#### Assignment:
State the number of lines in the records underneath where the word "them" turns up, and say nothing else.

Stored dataset items:

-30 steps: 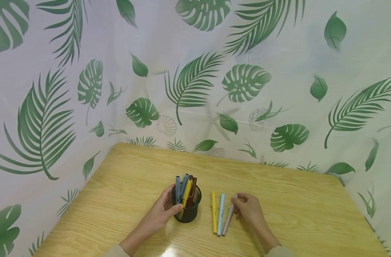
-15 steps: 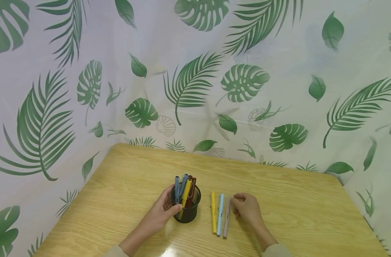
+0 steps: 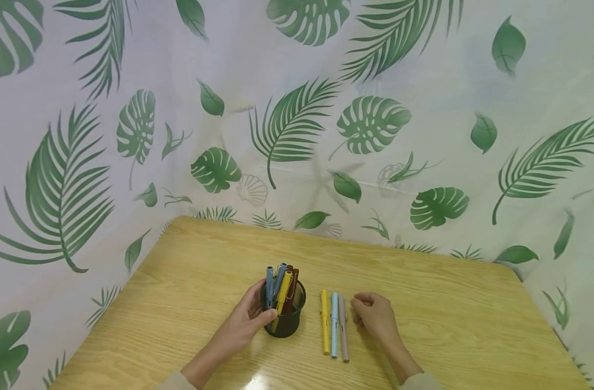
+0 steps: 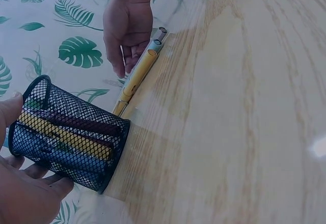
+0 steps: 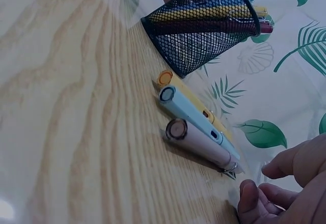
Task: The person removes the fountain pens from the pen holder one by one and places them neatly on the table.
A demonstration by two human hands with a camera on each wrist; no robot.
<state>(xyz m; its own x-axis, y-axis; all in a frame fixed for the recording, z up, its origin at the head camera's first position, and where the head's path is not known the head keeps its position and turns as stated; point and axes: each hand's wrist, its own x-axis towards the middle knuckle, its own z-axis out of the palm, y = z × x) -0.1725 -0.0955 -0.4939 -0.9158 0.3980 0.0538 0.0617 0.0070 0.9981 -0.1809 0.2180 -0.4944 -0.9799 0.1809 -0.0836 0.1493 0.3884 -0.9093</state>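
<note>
My left hand [image 3: 245, 319] grips a black mesh pen cup [image 3: 288, 326] from its left side, thumb across the front. Upright in the cup stand several pens: blue ones [image 3: 270, 287], a yellow one [image 3: 283, 292] and dark red ones [image 3: 292, 292]. To the right of the cup a yellow pen [image 3: 324, 322], a light blue pen [image 3: 334, 325] and a mauve pen [image 3: 343, 329] lie side by side on the table. Just right of the mauve pen's clip end is my right hand [image 3: 377, 317], fingers loosely bent and holding nothing; the right wrist view shows a gap to the pen.
The wooden table [image 3: 219, 260] carries the cup and pens. Behind and to the left hangs a white cloth [image 3: 297, 200] with green leaf prints, meeting the table's back edge.
The mauve pen has swung from slanted to nearly parallel with the light blue pen and now lies close to it. My right hand has let go of it. The left hand stays on the cup.
</note>
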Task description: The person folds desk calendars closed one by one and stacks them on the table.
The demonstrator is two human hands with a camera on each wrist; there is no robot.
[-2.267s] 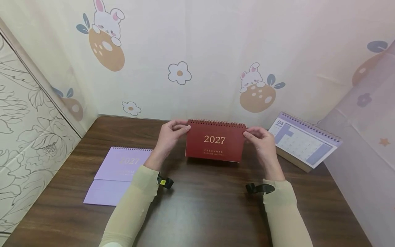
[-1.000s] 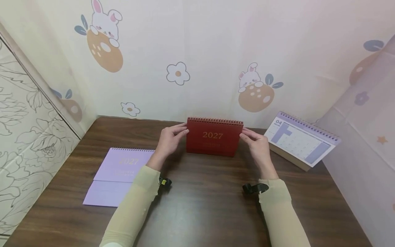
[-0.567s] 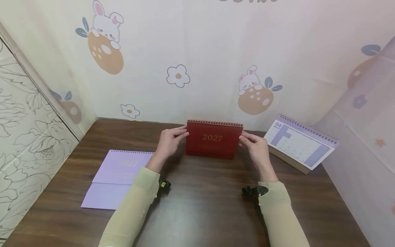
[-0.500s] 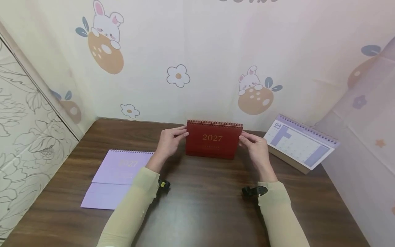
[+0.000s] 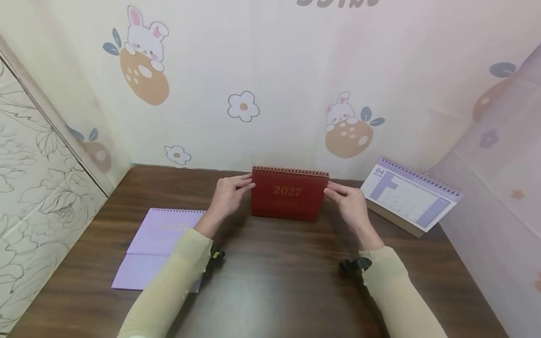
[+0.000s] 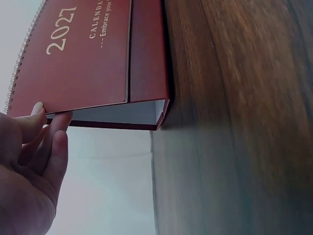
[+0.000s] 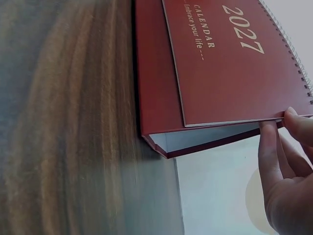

#### Answer to this task:
2